Justizsenator Martin Günthner setzt sich im Bundesrat mit Forderung nach schärferer Bekämpfung von Hassreden in sozialen Netzwerken durch
02.06.2017In seiner heutigen Sitzung (02.06.2017) hat sich der Bundesrat mit dem Entwurf der Bundesregierung für ein Netzwerkdurchsetzungsgesetz (sog. "Facebook-Gesetz") beschäftigt. Der Gesetzentwurf sieht Bußgelder vor, wenn die Betreiber sozialer Netzwerke kein effektives Verfahren für die Bearbeitung von Beschwerden über strafbare Postings und deren Löschung vorhalten.
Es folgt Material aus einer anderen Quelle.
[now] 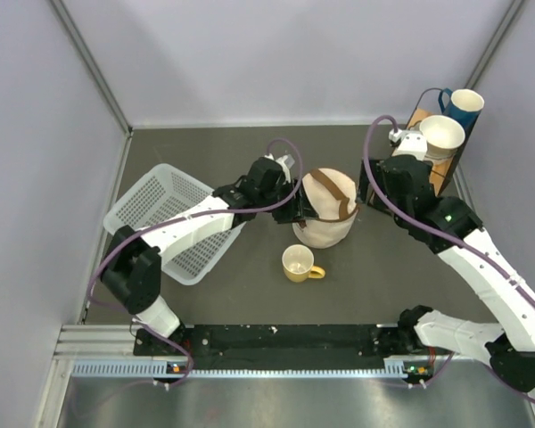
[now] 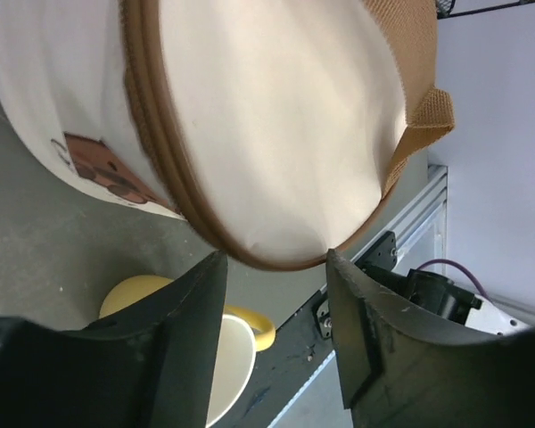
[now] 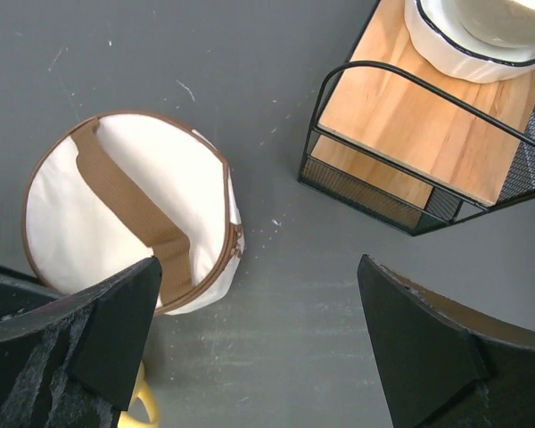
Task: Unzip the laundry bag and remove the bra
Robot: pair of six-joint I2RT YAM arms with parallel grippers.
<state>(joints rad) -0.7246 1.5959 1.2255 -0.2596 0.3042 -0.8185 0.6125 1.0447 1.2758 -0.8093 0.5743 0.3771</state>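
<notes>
The laundry bag [image 1: 328, 207] is a cream rounded pouch with a brown strap, standing mid-table with its zip lid shut. My left gripper [image 1: 294, 211] is at its left side. In the left wrist view the gripper [image 2: 272, 260] is open, its tips flanking the lid's brown trimmed edge on the bag [image 2: 267, 116]. My right gripper [image 1: 367, 189] hovers to the bag's right. In the right wrist view it [image 3: 259, 263] is open and empty over bare table, beside the bag [image 3: 125, 209]. The bra is hidden.
A white lattice basket [image 1: 174, 223] lies tilted at the left under my left arm. A yellow mug [image 1: 297, 263] stands just in front of the bag. A black wire rack with a wood shelf [image 3: 410, 116] holds cups and a bowl at the back right.
</notes>
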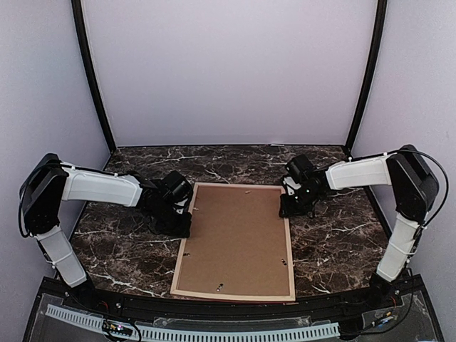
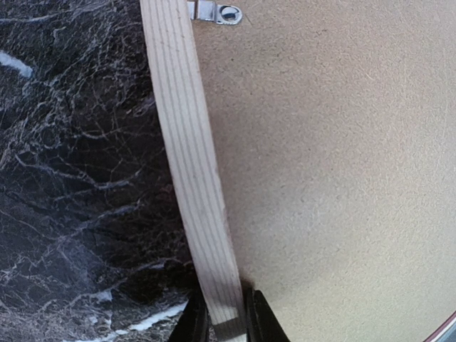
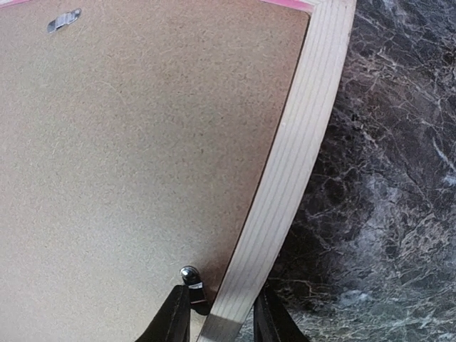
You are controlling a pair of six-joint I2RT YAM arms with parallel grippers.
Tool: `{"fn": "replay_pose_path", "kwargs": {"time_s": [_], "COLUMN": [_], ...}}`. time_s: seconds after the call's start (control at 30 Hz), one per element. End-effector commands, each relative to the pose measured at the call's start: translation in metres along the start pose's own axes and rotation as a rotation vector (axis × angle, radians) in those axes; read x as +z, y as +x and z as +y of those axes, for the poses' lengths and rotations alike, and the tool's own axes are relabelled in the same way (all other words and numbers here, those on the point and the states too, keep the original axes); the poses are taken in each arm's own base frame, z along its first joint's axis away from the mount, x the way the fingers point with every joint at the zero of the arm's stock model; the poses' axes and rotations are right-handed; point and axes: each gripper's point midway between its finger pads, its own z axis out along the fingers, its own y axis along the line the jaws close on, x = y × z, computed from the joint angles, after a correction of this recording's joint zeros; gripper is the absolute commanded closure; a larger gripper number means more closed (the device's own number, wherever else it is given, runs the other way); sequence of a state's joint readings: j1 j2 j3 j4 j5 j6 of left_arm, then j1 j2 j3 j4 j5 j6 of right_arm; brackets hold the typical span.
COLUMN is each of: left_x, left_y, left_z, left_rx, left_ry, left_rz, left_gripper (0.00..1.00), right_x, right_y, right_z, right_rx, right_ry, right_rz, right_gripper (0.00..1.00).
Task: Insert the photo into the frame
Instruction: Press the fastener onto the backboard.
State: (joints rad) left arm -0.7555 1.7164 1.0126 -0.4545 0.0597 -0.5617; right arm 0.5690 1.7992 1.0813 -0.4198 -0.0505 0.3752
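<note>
Frame lies face down, centre of the marble table, long side running top to bottom of the top view. I see its back only: pale bare-wood rails with straight grain around a brown backing board. The right wrist view shows a pink strip along the frame's far edge. Small metal fittings sit on the board: a hanger clip at the top of the left wrist view, and a turn button just inside the rail at the bottom of the right wrist view.

Left arm: upright link at far left, forearm reaching right toward centre, wrist tipped down. The left gripper is on the upper part of the frame's left rail. Up close, its fingers press both sides of the rail, narrow and clamped.

Right arm mirrors it: elbow at far right, forearm running left. The right gripper is at the right rail near the frame's upper right corner. Its fingers straddle the rail, with the turn button between the board-side finger and the wood. I can't tell if it's clamped.
</note>
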Motion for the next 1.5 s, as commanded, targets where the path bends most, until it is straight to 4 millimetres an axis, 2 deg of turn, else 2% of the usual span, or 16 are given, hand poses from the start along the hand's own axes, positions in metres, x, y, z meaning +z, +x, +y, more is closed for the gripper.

Das Gesetz, so Justizsenator Martin Günthner in seiner heutigen Rede vor der Länderkammer, gehe in die richtige Richtung, drohe aber ein zahnloser Tiger zu bleiben, wenn nicht an einigen Stellen nachgebessert wird. So gehe es nicht an, dass Betreiber sozialer Netzwerke im Bußgeldverfahren besser gestellt werden als alle anderen Unternehmen und Bürgerinnen und Bürger: Während bei allen anderen Ordnungswidrigkeiten die Behörden den Bußgeldbescheid eigenverantwortlich erlassen und die Betroffenen sich hinterher an die Gerichte wenden können, soll es bei Verstößen von Netzwerkbetreibern gegen die Pflicht, Hass- und Gewaltbotschaften zu löschen, notwendig sein, die Gerichte schon vor Verhängung des Bußgeldes einzuschalten. Dies macht das Verfahren langsam und schwerfällig. "Benötigen gerade milliardenschwere Konzerne wie Facebook & Co größeren Rechtsschutz als alle anderen Bürgerinnen und Bürger?", fragte Senator Günthner im Bundesrat und fand dabei die breite Unterstützung seiner Kolleginnen und Kollegen. Der Bundesrat hat Bundestag und Bundesregierung empfohlen, die Privilegierung der Netzwerkbetreiber im Bußgeldverfahren aus dem Gesetz zu streichen.
Justizsenator Günthner bemängelte weiter, dass der Gesetzentwurf den Landesmedienanstalten keine Befugnisse einräumt, um strukturelle Defizite im Löschungsmanagement der Netzwerke frühzeitig zu entdecken und zu beseitigen. Hier bleibe das Netzwerkdurchsetzungsgesetz hinter anderen Vorschriften, wie z.B. dem Jugendschutzrecht, zurück. Auch hier folgte der Bundesrat der Auffassung Bremens.
Unverständlich, so Senator Günthner, sind ferner die Lücken in der Aufzählung der Inhalte, bei denen eine Löschungspflicht besteht: "Wieso muss ein Posting nicht gelöscht werden, das dazu anleitet, wie man am besten einen Brandanschlag oder eine schwere Körperverletzung begeht? Wieso muss die Beleidigung einer lebenden Person gelöscht werden, nicht aber die nach dem StGB ebenfalls strafbare Verunglimpfung eines Verstorbenen?" Auch hier ist der Bundesrat dem Antrag Bremens gefolgt und fordert vom Bund Nachbesserungen.
In seiner Rede betonte Justizsenator Günthner zugleich das hohe Gut der Meinungsfreiheit: "Richtig ist, dass wir uns mit der Löschung von Beiträgen in den sozialen Netzwerken in den sensiblen Bereich der Meinungsfreiheit begeben. Und es ist ganz klar: In unserer offenen Demokratie des Grundgesetzes schützt die Meinungsfreiheit auch überspitzende, abstoßende und hässliche Äußerungen. Umgekehrt gilt aber auch, dass die Meinungsfreiheit dort endet, wo das Strafrecht beginnt. Wir dürfen bei der Durchsetzung des Strafrechts im Internet nicht auf halber Strecke stehen bleiben – ebenso wenig, wie wir dies in der realen Welt tun. Und um es ganz klar zu sagen: Unser derzeitiges Problem liegt nicht darin, dass die großen sozialen Netzwerke unbequeme Meinungsäußerungen zu schnell löschen, sondern im Gegenteil darin, dass sie selbst bei eindeutig strafbarer Hassrede viel zu oft untätig bleiben."